Avidity and positive allosteric modulation/cooperativity act hand in hand to increase the residence time of bivalent receptor ligands. doi: 10.1111/fcp.12052

Bivalent ligands bear two target-binding pharmacophores. Their simultaneous binding increases their affinity (avidity) and residence time. They become "bitopic" when the pharmacophores exert allosteric modulation of each other's affinity and/or activity.

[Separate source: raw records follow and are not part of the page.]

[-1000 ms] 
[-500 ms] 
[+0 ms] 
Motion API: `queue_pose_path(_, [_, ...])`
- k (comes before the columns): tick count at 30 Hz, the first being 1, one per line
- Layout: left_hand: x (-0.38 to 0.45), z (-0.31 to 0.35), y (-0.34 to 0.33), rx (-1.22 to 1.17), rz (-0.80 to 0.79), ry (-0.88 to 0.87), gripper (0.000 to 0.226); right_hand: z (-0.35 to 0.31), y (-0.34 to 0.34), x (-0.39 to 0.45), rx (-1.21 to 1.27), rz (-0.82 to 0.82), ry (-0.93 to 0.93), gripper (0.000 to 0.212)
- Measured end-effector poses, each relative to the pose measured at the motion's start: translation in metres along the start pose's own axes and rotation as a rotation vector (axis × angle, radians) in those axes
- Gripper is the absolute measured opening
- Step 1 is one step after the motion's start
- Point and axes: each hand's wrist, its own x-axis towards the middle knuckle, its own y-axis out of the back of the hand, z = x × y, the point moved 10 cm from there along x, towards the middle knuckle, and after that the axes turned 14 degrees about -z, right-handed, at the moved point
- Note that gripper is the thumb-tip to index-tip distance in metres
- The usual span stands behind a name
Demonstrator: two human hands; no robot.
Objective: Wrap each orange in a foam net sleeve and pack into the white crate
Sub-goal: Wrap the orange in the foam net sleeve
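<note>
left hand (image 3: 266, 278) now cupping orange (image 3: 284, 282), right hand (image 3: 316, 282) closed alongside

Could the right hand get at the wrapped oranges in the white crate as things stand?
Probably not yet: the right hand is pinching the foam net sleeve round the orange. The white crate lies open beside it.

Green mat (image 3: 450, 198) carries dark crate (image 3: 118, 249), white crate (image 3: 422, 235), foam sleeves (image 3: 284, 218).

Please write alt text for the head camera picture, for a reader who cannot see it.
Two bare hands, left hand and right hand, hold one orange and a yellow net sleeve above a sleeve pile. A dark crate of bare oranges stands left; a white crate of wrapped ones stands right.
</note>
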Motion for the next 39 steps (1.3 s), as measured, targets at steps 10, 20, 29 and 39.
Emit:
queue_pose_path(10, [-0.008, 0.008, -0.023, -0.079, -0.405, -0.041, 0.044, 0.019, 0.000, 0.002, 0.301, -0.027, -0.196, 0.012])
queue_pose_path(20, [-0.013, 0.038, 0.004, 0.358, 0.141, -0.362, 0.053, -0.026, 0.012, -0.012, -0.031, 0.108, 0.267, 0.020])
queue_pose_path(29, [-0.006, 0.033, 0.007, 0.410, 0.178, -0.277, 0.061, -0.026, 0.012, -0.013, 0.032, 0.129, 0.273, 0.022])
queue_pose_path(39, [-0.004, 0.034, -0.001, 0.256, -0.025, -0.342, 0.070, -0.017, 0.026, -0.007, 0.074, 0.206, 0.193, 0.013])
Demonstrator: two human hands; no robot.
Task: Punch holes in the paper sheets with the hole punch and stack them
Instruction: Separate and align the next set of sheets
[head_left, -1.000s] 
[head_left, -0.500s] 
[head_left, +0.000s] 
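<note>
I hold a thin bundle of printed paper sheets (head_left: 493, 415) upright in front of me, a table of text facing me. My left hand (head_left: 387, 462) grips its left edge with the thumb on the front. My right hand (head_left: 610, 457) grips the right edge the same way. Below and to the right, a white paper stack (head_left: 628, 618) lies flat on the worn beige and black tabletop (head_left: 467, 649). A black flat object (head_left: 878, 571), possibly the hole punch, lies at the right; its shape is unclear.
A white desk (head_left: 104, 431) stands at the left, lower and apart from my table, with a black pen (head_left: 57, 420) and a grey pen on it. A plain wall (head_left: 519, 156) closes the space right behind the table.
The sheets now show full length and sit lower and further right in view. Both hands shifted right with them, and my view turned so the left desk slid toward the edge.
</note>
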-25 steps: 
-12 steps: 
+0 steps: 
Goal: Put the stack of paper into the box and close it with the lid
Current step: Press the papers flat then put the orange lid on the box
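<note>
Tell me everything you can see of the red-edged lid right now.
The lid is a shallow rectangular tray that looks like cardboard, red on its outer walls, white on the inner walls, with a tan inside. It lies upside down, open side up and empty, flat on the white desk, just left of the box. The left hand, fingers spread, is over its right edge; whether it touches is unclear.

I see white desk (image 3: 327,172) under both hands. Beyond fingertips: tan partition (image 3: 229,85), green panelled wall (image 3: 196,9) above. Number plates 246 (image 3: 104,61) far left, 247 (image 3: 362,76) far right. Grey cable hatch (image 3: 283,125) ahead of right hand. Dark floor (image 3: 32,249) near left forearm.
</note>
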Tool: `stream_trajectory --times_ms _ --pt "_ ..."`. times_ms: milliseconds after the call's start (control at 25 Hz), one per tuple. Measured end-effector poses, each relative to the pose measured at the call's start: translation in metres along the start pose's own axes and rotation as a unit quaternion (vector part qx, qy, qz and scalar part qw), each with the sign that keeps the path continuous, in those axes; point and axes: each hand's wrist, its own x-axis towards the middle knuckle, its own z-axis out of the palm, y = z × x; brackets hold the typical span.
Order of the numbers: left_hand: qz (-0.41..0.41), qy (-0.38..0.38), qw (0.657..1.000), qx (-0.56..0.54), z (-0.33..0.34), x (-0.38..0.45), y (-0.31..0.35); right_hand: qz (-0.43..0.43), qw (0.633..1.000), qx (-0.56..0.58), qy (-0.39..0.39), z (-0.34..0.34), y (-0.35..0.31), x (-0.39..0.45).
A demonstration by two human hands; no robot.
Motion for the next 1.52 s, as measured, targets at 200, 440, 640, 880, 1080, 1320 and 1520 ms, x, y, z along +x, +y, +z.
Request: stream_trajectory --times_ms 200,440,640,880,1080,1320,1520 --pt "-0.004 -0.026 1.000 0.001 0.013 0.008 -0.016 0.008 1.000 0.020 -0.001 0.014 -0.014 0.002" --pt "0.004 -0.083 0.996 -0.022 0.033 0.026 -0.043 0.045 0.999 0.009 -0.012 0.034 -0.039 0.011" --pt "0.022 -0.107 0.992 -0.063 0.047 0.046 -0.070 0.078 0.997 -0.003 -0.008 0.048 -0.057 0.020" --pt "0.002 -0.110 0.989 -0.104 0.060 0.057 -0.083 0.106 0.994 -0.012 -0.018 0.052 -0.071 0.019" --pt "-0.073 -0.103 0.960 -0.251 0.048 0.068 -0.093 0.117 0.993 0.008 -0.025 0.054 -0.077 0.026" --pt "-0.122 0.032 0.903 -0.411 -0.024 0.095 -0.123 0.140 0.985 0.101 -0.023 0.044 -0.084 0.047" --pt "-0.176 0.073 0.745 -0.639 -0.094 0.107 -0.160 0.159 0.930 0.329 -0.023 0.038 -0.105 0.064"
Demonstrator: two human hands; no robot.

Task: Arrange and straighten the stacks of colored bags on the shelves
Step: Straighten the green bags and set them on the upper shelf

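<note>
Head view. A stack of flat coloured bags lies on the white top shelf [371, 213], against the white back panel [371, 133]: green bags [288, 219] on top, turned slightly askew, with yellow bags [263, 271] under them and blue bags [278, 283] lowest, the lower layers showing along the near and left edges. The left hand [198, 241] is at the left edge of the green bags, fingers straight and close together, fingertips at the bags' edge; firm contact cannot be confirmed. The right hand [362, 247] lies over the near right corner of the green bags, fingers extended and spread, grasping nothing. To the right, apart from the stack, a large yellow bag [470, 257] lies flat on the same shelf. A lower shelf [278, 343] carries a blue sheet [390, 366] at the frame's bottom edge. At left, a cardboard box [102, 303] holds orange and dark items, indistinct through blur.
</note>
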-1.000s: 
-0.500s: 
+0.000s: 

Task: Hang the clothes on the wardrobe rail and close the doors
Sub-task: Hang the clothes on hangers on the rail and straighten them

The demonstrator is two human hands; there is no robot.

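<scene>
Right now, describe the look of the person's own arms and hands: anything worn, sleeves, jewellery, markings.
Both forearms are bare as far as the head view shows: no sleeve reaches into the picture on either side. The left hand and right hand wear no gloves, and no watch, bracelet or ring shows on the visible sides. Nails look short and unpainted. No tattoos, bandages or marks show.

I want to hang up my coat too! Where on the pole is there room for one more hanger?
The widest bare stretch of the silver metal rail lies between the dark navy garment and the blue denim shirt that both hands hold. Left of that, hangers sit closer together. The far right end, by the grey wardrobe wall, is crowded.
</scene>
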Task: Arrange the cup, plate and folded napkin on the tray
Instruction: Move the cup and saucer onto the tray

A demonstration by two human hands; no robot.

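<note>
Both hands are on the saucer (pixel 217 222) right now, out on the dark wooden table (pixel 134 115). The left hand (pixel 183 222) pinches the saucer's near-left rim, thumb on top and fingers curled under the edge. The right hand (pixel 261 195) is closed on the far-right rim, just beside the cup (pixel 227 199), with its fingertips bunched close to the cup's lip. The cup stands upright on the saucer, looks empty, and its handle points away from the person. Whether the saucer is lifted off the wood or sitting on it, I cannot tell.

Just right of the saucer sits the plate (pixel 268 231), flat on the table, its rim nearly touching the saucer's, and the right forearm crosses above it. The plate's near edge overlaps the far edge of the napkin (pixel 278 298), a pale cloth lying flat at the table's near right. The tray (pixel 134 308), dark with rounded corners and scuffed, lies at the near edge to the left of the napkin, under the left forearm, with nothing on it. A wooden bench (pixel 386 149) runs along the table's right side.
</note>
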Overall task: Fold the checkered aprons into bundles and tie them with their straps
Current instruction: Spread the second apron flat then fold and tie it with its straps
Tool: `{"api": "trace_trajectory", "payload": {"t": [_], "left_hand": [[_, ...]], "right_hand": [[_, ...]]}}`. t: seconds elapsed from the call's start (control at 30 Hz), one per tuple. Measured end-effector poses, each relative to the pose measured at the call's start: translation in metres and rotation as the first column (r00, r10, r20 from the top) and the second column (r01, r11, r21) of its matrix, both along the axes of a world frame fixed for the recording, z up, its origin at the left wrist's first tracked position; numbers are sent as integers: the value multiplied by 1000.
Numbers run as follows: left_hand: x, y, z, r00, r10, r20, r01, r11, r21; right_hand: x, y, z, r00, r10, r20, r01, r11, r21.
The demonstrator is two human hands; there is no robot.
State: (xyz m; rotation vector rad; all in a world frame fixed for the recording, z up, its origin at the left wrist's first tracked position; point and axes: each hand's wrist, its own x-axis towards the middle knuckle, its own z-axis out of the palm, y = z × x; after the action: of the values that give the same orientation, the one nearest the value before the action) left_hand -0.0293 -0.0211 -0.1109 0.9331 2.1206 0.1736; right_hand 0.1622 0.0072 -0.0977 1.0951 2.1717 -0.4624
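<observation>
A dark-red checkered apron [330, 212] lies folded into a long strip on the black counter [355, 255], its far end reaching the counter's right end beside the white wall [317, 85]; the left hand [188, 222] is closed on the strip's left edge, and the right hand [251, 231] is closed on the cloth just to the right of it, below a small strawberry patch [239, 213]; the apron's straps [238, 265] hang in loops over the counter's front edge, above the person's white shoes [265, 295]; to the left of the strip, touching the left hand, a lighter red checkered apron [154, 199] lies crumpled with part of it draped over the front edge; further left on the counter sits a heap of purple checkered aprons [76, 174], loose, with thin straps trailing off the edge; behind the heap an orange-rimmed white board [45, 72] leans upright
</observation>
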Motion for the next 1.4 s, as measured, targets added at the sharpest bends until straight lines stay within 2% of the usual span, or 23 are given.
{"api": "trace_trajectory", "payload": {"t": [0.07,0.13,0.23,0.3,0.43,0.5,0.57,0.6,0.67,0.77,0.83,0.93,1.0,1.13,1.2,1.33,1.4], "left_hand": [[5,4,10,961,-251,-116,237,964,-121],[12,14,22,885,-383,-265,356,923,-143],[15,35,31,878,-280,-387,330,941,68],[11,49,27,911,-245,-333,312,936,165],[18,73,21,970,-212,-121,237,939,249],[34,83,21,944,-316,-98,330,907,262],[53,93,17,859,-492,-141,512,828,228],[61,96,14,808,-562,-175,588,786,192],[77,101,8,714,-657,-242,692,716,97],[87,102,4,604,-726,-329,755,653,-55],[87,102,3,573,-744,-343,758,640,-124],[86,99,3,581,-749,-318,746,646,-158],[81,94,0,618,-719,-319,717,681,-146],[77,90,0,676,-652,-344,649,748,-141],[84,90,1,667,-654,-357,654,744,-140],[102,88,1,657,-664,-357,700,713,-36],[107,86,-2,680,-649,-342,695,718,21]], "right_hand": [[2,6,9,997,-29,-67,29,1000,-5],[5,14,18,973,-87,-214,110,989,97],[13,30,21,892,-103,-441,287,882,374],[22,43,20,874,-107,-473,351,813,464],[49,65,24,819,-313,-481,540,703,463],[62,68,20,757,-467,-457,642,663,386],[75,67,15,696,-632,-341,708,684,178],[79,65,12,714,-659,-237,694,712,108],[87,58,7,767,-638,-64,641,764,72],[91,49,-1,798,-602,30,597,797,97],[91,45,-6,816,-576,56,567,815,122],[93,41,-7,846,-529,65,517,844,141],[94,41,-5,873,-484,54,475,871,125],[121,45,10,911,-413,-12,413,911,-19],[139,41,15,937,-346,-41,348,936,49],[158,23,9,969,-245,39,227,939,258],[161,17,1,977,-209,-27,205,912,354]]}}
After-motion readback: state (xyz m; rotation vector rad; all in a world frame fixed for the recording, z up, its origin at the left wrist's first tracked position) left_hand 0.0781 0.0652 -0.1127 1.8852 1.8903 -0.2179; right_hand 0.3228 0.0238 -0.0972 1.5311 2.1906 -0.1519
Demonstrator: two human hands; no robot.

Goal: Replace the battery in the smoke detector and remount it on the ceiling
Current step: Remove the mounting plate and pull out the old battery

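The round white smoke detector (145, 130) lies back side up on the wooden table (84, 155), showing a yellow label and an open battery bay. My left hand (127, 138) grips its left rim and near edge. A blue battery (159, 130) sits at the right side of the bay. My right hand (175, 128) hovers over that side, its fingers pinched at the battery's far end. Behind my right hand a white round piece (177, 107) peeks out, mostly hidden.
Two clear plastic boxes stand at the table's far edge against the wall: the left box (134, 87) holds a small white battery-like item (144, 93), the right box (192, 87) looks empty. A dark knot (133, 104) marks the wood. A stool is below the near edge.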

Present simulations reveal that positive cooperativity exacerbates these phenomena whereas negative cooperativity curtails them, irrespective of whether the association- or dissociation rate of the individual pharmacophores is affected. Positive cooperativity delays the attainment of equilibrium binding, yielding "hemi-equilibrium" conditions and only apparent affinity constants under usual experimental conditions. Monovalent ligands that bind to one of the target sites decrease the bitopic ligand's residence time concentration-wise; their potency depends on their association rate and thereon acting cooperativity rather than on affinity. This stems from the repetitive, very fast reformation of fully-bound ligand-target complexes by rebinding of freshly dissociated pharmacophores.
These studies deal with kinetic binding properties (of increasing interest in pharmacology) of bitopic ligands (a promising avenue in medicinal chemistry).